The game was given a French translation and published in France by Hexagonal in November 1996; Twentieth Anniversary Edition also got French and Spanish releases by Arkhane Asylum Publishing and NoSoloRol in 2016 and 2017, respectively, both of which were financed through crowdfunding campaigns, and is planned to be released in Russian by Studio 101 in 2022.

==Reception==

Andy Butcher of Arcane called Vampire: The Dark Ages a great game with a lot of potential for many different kinds of scenarios. He called its "moody" atmosphere one of the biggest achievements of the game, which was helped by the artwork in the rule book, and enjoyed the interaction between the medieval setting and the vampires. He did however criticize how the game does not clearly define the nature of its version of vampires and only describes the setting broadly, making the game more difficult to play unless players have experience with Vampire: The Masquerade and some knowledge of 12th century history. He appreciated the single-roll, dice-based system for determining whether attempted tasks succeed, describing it as "simple and elegant" for allowing degrees of success or failure, but also criticized the gameplay for having unclear combat rules, something he described as a recurring problem in World of Darkness games.

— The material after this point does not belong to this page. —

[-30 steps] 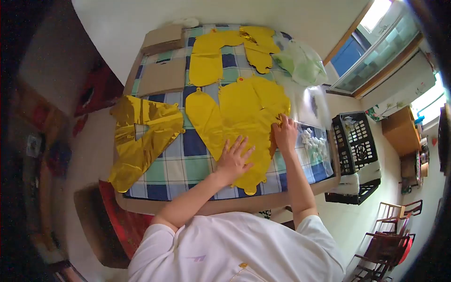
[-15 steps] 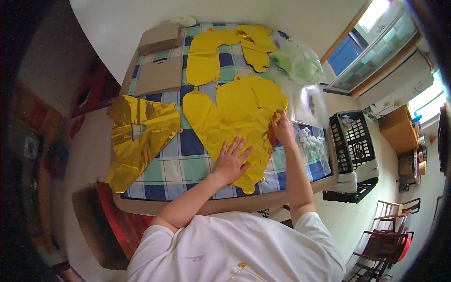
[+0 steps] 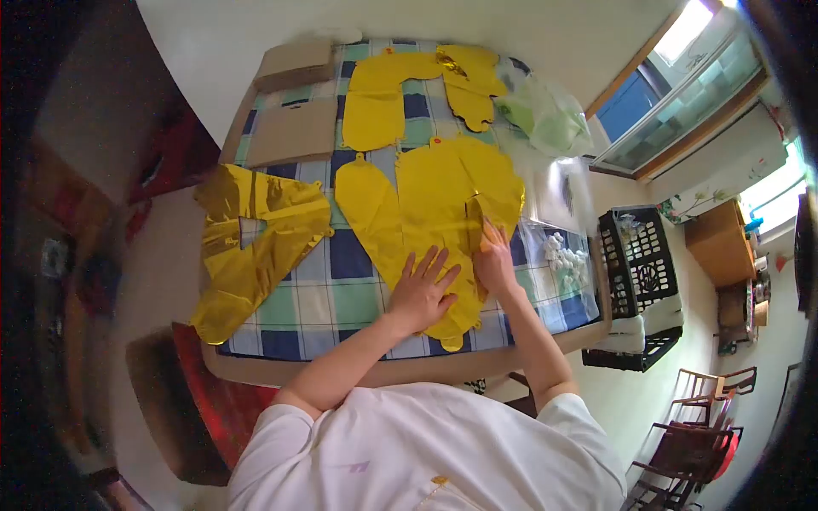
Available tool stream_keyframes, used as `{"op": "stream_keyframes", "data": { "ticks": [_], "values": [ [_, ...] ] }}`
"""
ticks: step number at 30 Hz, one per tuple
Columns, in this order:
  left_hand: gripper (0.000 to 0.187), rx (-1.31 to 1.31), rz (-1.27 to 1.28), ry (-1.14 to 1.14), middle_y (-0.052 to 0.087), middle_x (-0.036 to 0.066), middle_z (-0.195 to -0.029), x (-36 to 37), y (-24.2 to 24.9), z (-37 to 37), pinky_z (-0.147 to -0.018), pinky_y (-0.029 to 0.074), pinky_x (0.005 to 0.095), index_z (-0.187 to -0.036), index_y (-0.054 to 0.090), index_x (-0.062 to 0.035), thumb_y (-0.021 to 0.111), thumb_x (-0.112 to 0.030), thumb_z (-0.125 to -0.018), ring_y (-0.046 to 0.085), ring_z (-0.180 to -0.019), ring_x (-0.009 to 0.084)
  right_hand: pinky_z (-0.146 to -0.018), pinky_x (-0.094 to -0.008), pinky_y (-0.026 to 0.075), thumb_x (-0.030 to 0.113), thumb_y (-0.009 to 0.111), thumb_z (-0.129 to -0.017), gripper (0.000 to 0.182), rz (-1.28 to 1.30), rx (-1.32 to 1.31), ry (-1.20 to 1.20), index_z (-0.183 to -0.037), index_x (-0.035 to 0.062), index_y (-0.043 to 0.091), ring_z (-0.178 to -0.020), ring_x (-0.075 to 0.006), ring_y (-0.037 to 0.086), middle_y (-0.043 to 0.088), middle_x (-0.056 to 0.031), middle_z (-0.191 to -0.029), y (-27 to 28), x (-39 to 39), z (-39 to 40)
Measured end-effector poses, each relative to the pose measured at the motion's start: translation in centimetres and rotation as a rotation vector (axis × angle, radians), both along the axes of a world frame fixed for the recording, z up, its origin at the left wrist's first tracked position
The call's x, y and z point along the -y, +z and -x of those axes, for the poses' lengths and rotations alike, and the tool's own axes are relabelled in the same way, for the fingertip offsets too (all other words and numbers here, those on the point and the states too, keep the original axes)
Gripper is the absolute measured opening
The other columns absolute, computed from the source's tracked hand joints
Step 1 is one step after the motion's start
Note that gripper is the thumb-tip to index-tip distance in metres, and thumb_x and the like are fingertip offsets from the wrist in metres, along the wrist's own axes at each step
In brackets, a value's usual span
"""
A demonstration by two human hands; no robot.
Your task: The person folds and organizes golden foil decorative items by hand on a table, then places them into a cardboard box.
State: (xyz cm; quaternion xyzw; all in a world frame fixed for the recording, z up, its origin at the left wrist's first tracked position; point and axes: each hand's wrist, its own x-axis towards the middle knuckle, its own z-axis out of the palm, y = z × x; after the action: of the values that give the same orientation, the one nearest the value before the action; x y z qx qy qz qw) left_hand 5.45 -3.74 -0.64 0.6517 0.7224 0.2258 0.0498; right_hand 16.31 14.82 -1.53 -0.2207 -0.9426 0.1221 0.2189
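A flat, uninflated gold foil balloon (image 3: 434, 187) lies across the checked cloth in front of me. My left hand (image 3: 419, 294) rests palm down on its lower part, fingers spread. At the balloon's lower right, my right hand (image 3: 494, 266) has its fingers closed on a fold of the foil, with an orange tint at the fingertips. A second gold foil balloon (image 3: 285, 251), creased and shiny, lies to the left with its near end at the table edge. More flat gold foil (image 3: 375, 111) is spread at the far side.
Brown cardboard (image 3: 294, 132) sits at the far left. A pale green plastic bag (image 3: 550, 119) lies at the far right, above clear plastic packaging (image 3: 558, 192) and small white pieces (image 3: 564, 255). A black crate (image 3: 643, 260) stands right of the table.
My right hand has moved left and slightly down, from the balloon's right edge inward, folding that edge over. My left hand stays in place on the foil.
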Motion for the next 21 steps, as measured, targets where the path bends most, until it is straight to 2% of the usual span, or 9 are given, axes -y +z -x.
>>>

Pyramid magazine reviewed Vampire: The Dark Ages and stated that "Vampire: The Dark Ages is White Wolf's newest and freshest release in its successful Vampire line of game products. Unlike the many supplements and source books which are so prevalent in roleplaying games today, Vampire: The Dark Ages is an entire game unto itself. Indeed, I had never even played a game of Vampire: The Masquerade before, but I was perfectly able (and more than eager) to play with just this one book."

By 1998 White Wolf was facing continued economic problems, and was hitting a crisis. Vampire: The Dark Ages was the only game from their remaining five World of Darkness games – the three historical games, and 1994's Wraith: The Oblivion and 1995's Changeling: The Dreaming – that sold well.

Reception
Review scores
| Source | Rating |
| Arcane | 8/10 |
| Backstab | 7/10 |
| SciFi-Universe | 70/100 |

==Reviews==
- Casus Belli #94
- Australian Realms #29

==Related media==
In 1998, video game publisher Activision acquired the rights to develop video games based on Vampire: The Dark Ages, along with Vampire: The Masquerade and Kindred of the East.

The game was novelized as the thirteen-part Dark Ages Clan Novel series from 2002 to 2004.